Solberg gewinnt Fafe-Sprint

Ford-Werksfahrer Petter Solberg gewinnt die Showveranstaltung "Fafe-Sprint" hauchdünn vor Weltmeister Sebastien Loeb

Eine Woche vor der Rallye Portugal fand in der Nähe von Porto eine Showveranstaltung statt, die nicht zur WM zählte. Samstagabend wurde der "Fafe-Sprint" ausgetragen. Es handelte sich um eine 6,34 Kilometer lange Strecke auf einer der berühmtesten Prüfungen der Rallye Portugal. Dieser Abschnitt ist aber nicht mehr Teil der eigentlich Rallye, seit sie an die Algarve übersiedelt ist. Zum letzten Mal war Fafe im Jahr 2001 im Programm. Vor über 100.000 Zuschauern boten die Rallye-Akteure eine spektakuläre Show mit wilden Drifts und weiten Sprüngen. Der Sieg ging ganz knapp an Ford-Werksfahrer Petter Solberg.

Der Norweger setzte sich im Teilnehmerfeld, das 30 Autos umfasste, um zwei Hundertstelsekunden gegen Weltmeister Sebastien Loeb im Citroen durch. Bei der ersten der drei Durchfahrten war noch Jari-Matti Latvala im zweiten Ford-Werksboliden der Schnellste. Beim zweiten Mal war Solberg schneller und durfte deshalb am dritten und finalen Durchgang teilnehmen. Schließlich hielt er Loeb knapp in Schach. "Was für eine unglaubliche Prüfung. Es gab einige große und schwierige Sprünge."

"Sie machten es aber nur noch spannender", sagt der Norweger begeistert. "Wir wollten den Sport den Fans näher bringen. Genau das haben wir gemacht. Es war ein Teamsieg für mich, für Jari-Matti und für alle Jungs, die wieder das Auto toll vorbereitet haben. Der Sieg fühlt sich großartig an. Ich habe voll attackiert. Es waren viele Fans dabei, die sehr leidenschaftlich waren. Fafe ist ein richtiger Rallye-Ort. Ich bin sehr glücklich und hoffe, dass wir bei der Rallye so weitermachen können. Das war der erste Schritt. Jari-Matti und ich müssen nächste Woche alle schlagen."

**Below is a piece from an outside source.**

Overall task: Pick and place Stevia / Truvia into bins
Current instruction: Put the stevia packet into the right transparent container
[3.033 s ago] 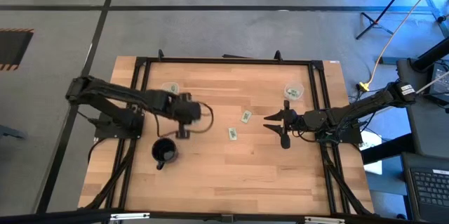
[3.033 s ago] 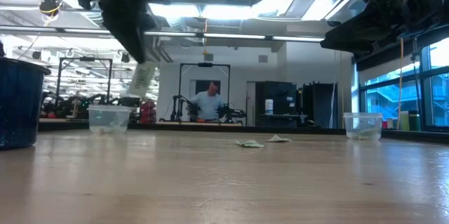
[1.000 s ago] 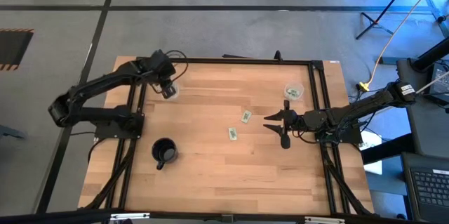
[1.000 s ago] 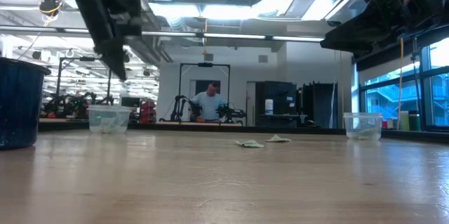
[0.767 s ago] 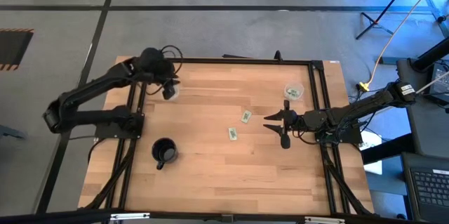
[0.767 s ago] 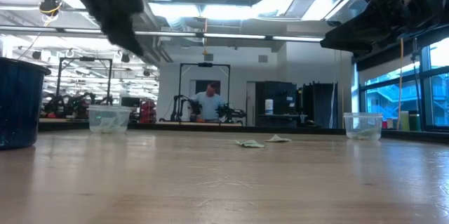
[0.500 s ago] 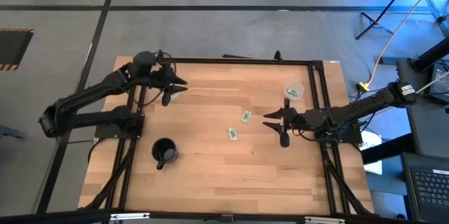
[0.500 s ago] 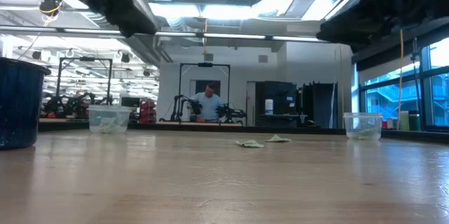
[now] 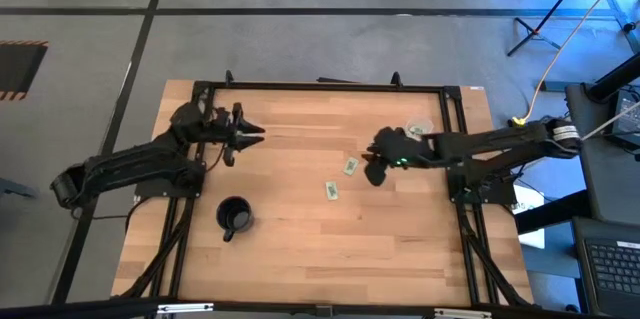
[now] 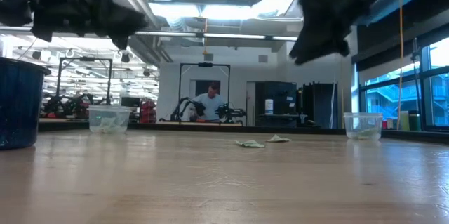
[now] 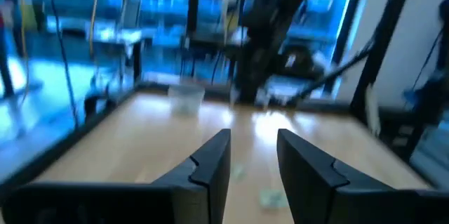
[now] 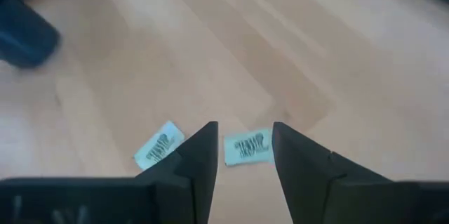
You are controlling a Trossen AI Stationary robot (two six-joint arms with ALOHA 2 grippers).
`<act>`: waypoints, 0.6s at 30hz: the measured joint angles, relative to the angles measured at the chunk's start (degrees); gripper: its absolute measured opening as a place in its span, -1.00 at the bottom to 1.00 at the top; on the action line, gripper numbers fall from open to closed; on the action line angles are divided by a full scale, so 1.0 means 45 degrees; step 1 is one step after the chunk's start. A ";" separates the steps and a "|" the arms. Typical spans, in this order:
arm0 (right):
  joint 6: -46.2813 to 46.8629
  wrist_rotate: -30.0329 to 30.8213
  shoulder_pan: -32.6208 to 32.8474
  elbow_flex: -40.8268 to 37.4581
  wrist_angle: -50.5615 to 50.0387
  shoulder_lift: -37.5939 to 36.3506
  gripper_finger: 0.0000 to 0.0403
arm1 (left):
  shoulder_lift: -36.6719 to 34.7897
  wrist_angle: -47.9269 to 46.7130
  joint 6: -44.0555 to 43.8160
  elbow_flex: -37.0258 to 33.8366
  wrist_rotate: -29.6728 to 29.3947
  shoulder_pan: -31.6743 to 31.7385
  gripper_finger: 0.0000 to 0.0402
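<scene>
While two Stevia sachets (image 9: 350, 167) lie mid-frame on the table (image 9: 300, 249), the right gripper (image 12: 242, 155) hovers above one, fingers parted and empty, seemingly aligning to grasp. Left gripper (image 9: 253, 135), upper left, gapes empty.

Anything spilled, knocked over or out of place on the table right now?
Nothing stands out. Both clear cups stand upright, the black mug too. Two sachets lie flat mid-table, not yet binned. The right pincer hangs open above one; the left pincer is open and empty at the far left.
</scene>
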 joint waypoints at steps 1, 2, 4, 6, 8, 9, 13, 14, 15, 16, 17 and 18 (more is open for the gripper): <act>0.0007 -0.0303 -0.0177 0.0206 -0.0105 0.0456 -0.31 | -0.0074 0.0631 -0.0283 -0.0167 0.0028 -0.0069 -0.44; 0.0009 -0.0630 -0.0346 0.0377 -0.0117 0.0902 -0.31 | -0.0136 0.1258 -0.0479 -0.0312 0.0147 -0.0130 -0.44; 0.0295 -0.1164 -0.0648 0.0662 -0.0119 0.1817 -0.31 | -0.0204 0.1761 -0.0734 -0.0435 0.0737 -0.0223 -0.45; 0.0888 -0.1435 -0.0901 0.0851 -0.0176 0.2663 -0.31 | -0.0269 0.1744 -0.0961 -0.0453 0.1479 -0.0295 -0.45; 0.1346 -0.1620 -0.1160 0.0949 -0.0190 0.3358 -0.31 | -0.0310 0.1764 -0.1109 -0.0453 0.2004 -0.0367 -0.45; 0.1442 -0.1663 -0.1290 0.0981 -0.0195 0.3660 -0.31 | -0.0310 0.1757 -0.1116 -0.0453 0.2092 -0.0417 -0.45; 0.1716 -0.2000 -0.1874 0.1047 -0.0127 0.4620 -0.31 | -0.0300 0.1738 -0.0971 -0.0453 0.2157 -0.0568 -0.45; 0.1720 -0.2044 -0.2003 0.1047 -0.0131 0.4835 -0.31 | -0.0300 0.1699 -0.0811 -0.0453 0.2156 -0.0603 -0.45; 0.1736 -0.2050 -0.2102 0.1047 -0.0127 0.5050 -0.31 | -0.0296 0.1652 -0.0649 -0.0453 0.2161 -0.0625 -0.46; 0.1796 -0.2050 -0.2184 0.1047 -0.0131 0.5250 -0.31 | -0.0295 0.1652 -0.0582 -0.0453 0.2157 -0.0653 -0.46; 0.1900 -0.2047 -0.2247 0.1047 -0.0128 0.5437 -0.31 | -0.0300 0.1659 -0.0578 -0.0453 0.2161 -0.0666 -0.47; 0.1968 -0.2060 -0.2280 0.1047 -0.0102 0.5601 -0.31 | -0.0298 0.1657 -0.0578 -0.0453 0.2161 -0.0664 -0.47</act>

Dritter wurde Dani Sordo im MINI, gefolgt von Nasser Al-Attiyah (Citroen.) Ott Tänak (Ford) und Armindo Araujo (MINI) belegten die weiteren Plätze. Latvala gewann zwar nicht, doch die Veranstaltung hat auch dem Finnen Spaß gemacht. "Ich liebe den Charakter dieser Strecke. Bisher hatte ich sie nur auf Video gesehen. Es gab schwierige Sprünge, die für Spektakel sorgten."

"Ich glaube, ich habe noch nie so viele Menschen an der Strecke gesehen. Man konnte ihren Enthusiasmus spüren. Es ist ein Klassiker und ich hatte viel Spaß. Natürlich wäre ich gerne den letzten Durchgang gefahren. Ich habe in der Vorwoche zwei Tage getestet und Petter nur einen. Ich schätze das war jetzt der Ausgleich dafür."

Am kommenden Donnerstag beginnt die Rallye Portugal in Lissabon. Insgesamt stehen 22 Prüfungen über 434,77 Kilometer auf dem Programm.